* [The problem]: Extract, unchanged, each line of the listing below from its first line through the line that contains "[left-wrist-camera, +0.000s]", inclusive, and nothing else.

* * *

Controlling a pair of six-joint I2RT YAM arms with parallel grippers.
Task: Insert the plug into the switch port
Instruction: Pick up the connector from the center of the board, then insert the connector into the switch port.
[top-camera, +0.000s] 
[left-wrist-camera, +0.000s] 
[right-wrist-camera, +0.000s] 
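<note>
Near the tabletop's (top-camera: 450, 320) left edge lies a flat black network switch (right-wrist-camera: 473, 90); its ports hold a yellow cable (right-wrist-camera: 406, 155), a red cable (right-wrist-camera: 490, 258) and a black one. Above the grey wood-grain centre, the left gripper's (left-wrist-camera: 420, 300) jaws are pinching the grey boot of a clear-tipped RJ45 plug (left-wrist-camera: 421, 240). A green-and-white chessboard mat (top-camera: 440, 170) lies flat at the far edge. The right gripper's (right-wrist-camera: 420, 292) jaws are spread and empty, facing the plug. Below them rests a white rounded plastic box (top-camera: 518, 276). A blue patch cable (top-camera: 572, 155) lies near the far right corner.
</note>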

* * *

* [Task result]:
Controlling a pair of six-joint I2RT YAM arms with parallel grippers.
Task: Insert the plug into the switch port
Instruction: Pick up the connector from the center of the board, then insert the connector into the switch port.
[top-camera, +0.000s] 
[left-wrist-camera, +0.000s] 

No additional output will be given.